Given Rule 151A's intrusion into an area historically occupied by state regulation, a crucial question in American Equity was whether the rule was entitled to Chevron deference.79 Federalism and "dual-sovereignty" could be compromised if the SEC could invoke its interpretive freedom under Chevron to extend its reach to FIAs, despite the states' strong historical claim to preeminence in the field of annuities regulation.80 The scope of judicial review thus took on heightened significance in American Equity.81
The D.C. Circuit held that the SEC was indeed entitled to Chevron deference.82 Because the SEC had explicit statutory authority to define the "accounting, technical, and trade" terms of the Securities Act of 1933, the court concluded that it was required to defer to the agency's rules interpreting that statute, including Rule 151A.83 Giving short shrift to the petitioners' arguments that Chevron deference could not be invoked to "invade the jurisdiction of the states," the court did not consider alternatives to Chevron deference in light of the important structural questions implicated by Rule 151A.84
The court then determined that the term "annuity contract," as used in the Securities Act of 1933, was ambiguous under Chevron Step One.85 According to the court, the 1933 Act was "at the very least silent" as to whether the term "annuity contract" embraces all contracts that may be described as annuities.86 Thus, Congress never made it absolutely clear that FIAs were meant to be exempt from the securities laws.87
Moreover, the court concluded that the Supreme Court's seminal cases interpreting the 1933 Act's exemption for annuity products, the 1967 case SEC v. United Benefit Life Insurance Co. and the 1959 case SEC v.

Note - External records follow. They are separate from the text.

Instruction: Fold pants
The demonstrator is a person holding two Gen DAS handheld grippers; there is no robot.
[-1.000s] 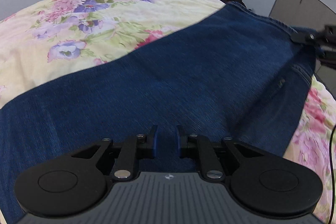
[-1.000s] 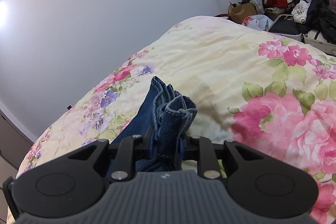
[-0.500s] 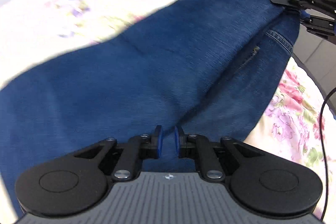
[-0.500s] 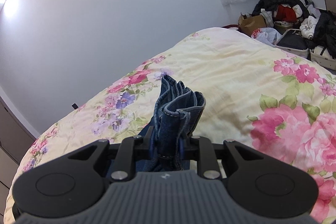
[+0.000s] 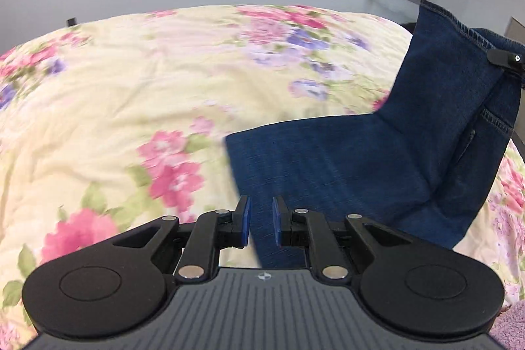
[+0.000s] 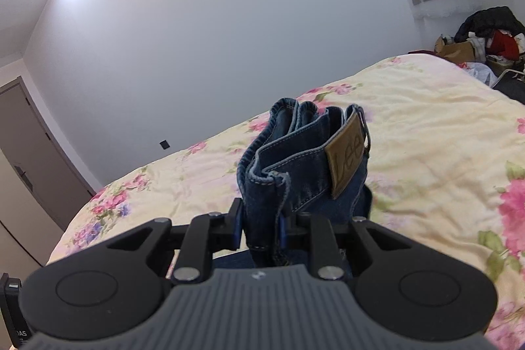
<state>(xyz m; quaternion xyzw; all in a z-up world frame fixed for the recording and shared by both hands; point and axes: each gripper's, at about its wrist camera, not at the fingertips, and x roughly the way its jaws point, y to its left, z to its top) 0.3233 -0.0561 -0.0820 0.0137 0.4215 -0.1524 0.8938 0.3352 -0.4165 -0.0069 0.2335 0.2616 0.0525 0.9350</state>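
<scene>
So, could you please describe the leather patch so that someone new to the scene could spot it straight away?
Start at the floral bedspread covering the bed, then find the bunched waistband of the blue jeans rising from the right tongs. On its right side sits the leather patch, the only tan piece on blue denim, stamped "Lee".

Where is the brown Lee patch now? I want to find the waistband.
In the right wrist view, the brown Lee patch sits on the bunched waistband of the jeans, just above and right of the right gripper clamping it, over the floral bedspread.
</scene>
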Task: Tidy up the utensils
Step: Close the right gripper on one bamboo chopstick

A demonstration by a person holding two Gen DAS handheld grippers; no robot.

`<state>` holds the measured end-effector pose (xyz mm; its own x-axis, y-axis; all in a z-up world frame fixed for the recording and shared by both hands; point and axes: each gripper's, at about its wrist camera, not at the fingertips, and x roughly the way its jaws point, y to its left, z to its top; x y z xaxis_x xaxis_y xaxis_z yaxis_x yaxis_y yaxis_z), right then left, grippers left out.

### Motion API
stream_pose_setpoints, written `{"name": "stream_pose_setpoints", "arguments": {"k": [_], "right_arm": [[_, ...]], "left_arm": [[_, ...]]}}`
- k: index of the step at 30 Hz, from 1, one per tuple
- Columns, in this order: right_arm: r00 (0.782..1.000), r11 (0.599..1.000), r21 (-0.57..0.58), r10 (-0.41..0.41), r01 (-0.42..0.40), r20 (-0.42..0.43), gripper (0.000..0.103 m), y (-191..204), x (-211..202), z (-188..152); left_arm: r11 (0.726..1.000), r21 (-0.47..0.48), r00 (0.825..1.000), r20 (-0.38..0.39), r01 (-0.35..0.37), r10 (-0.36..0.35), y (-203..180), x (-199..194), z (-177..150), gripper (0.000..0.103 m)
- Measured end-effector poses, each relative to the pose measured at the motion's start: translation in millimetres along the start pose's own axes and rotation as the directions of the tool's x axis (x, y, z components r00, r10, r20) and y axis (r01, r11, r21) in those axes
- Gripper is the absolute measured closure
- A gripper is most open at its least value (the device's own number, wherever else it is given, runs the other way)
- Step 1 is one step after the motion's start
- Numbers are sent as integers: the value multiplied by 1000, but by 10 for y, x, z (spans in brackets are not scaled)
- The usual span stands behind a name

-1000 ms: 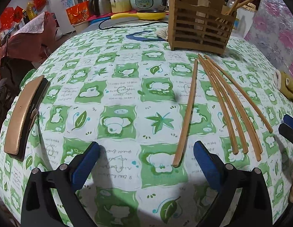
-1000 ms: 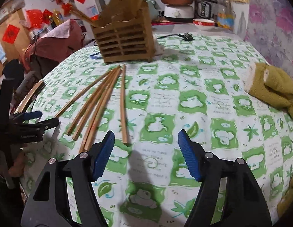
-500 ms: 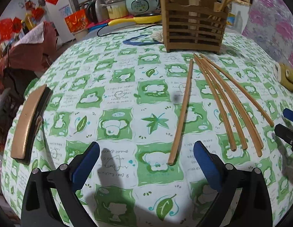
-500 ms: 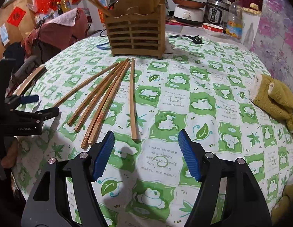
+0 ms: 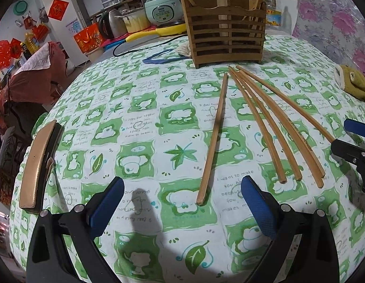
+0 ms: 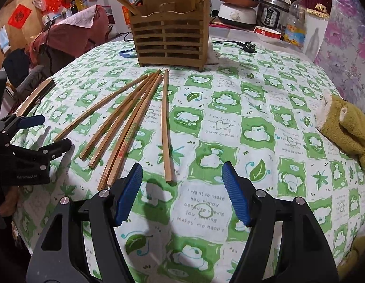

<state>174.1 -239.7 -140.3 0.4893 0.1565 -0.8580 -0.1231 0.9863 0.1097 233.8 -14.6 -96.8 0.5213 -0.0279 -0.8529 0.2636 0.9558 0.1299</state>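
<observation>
The left tongs (image 5: 182,205) are hanging released over the counter (image 5: 140,122), which is wearing a green and white cloth, and nothing is lying between their blue pads. The right tongs (image 6: 182,193) are also standing wide and are grasping nothing. In the left wrist view, the single chopstick (image 5: 214,139) is lying apart from the others, running from near the left tongs toward 12 o'clock, with its near end just inside the right pad. The fan of chopsticks (image 5: 274,127) is lying at about 2 o'clock, spreading toward the near edge and meeting close to the wooden utensil holder (image 5: 226,35), which is standing upright at 12 o'clock with some sticks already leaning inside it. In the right wrist view, the same fan is sitting at 10 o'clock and the single chopstick at 11 o'clock. A yellow-green plush toy (image 6: 347,127) is resting at 3 o'clock in that view. A flat brown object (image 5: 37,162) is lying at the counter's edge at 9 o'clock in the left view.
</observation>
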Motion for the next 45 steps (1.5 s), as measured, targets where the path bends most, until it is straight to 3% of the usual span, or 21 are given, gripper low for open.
{"name": "stream_pose_setpoints", "arguments": {"k": [4, 14, 17, 23, 35, 37, 41, 45], "right_arm": [[1000, 1000, -21, -11, 11, -5, 35, 47, 22, 7], [1000, 999, -31, -12, 12, -25, 48, 69, 68, 13], [999, 999, -32, -9, 7, -35, 54, 70, 87, 15], [999, 1000, -31, -4, 3, -39, 56, 74, 92, 16], [999, 1000, -25, -2, 1, -41, 57, 61, 96, 15], [999, 1000, -26, -2, 1, -41, 63, 61, 97, 15], [999, 1000, -30, 8, -10, -39, 76, 73, 95, 14], [999, 999, -40, 20, -22, -38, 86, 94, 97, 11]], "left_arm": [[1000, -4, 1000, -6, 18, -18, 10, 6, 0, 6], [1000, 0, 1000, 3, 19, -19, 14, 1, 7, 8], [999, 1, 999, 3, 40, -40, 2, -8, 1, 17], [988, -19, 988, -1, 153, -153, 54, -27, -38, 40], [980, -1, 980, 12, 198, -198, 28, -71, -88, 59], [980, 1, 980, 16, 197, -197, 22, -77, -91, 63], [978, 27, 978, 23, 207, -207, -25, -101, -101, 85], [975, 33, 975, 23, 221, -222, -50, -102, -102, 96]]}}
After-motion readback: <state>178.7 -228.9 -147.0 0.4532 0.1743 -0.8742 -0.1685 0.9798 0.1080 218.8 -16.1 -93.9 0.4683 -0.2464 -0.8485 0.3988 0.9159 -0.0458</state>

Variable Annuity Life Insurance Co. (VALIC), were similarly ambiguous as to whether investor protections applied to FIAs.88 The court interpreted VALIC and United Benefit as establishing a fluid, case-by-case approach to evaluating new hybrid products.89 The court declined to read the cases as establishing any test for distinguishing between risky and non-risky hybrid products on the basis of investment risk allocation, as the petitioners urged.90
Proceeding to Chevron Step Two, the court held that the SEC acted reasonably in reinterpreting the term "annuity contract" so that FIAs no longer fit within the scope of that term.91 The court agreed with the SEC that FIAs closely resemble securities, especially insofar as an FIA's index-based interest rate is calculated retrospectively, based on an equity index's performance over the previous year, rather than prospectively, as are most fixed interest rates.92
The court also concluded that the SEC's method of gauging investment risk was reasonable, agreeing that FIA holders are exposed to risk because "there is variability in an FIA's potential return."93 The court rejected the petitioners' argument that investment risk can only be understood to mean loss of principal.94 The court noted that an FIA promising a return between 1% and 10% is in fact "riskier" than a fixed annuity with a guaranteed 5% rate, although both products insure the holder against loss of principal.95 Therefore, the court denied that the SEC's concept of investment risk was novel and "insupportable."96 The SEC's definition was at least as defensible as the petitioners' and thus was entitled to deference.97
Despite deferring to the SEC's interpretation of the term "annuity contract," the court went on to hold that the SEC failed to meet its statutory obligation under section 2(b) of the 1933 Act to consider Rule 151A's effect on efficiency, competition, and capital formation.98 The court concluded that the SEC's section 2(b) analysis was "arbitrary and capricious" and consequently vacated the rule.99
The SEC's competition analysis was flawed, the court reasoned, because it failed to show precisely how federal regulation would enhance competition beyond the levels already existing under state law.100 The SEC argued that the fuller public disclosure and increased price transparency mandated by the securities laws would likely increase competition.101 The court was unconvinced, however, because the SEC failed to assess the "baseline level of price transparency and information disclosure under state law."102 Without such an inquiry, no account of the marginal benefits of federal regulation could be provided.103
The court concluded that the SEC's efficiency and capital formation analyses were similarly flawed.104 The SEC argued that the application of federal investor protections to FIAs, including disclosure and sales practice requirements, would allow investors to make better decisions and thereby lead to more efficient markets and increased capital formation.105 The SEC failed to show, however, that the proposed measures would be more effective than existing state laws in assisting investors to make wise and informed decisions.106 Because the SEC did not inquire into the efficiency, or lack thereof, of the existing state law regime, the court refused to accept the SEC's claim that Rule 151A would increase efficiency or capital formation.107
III. A Missed Opportunity to Protect State Autonomy from Federal Administrative Encroachment?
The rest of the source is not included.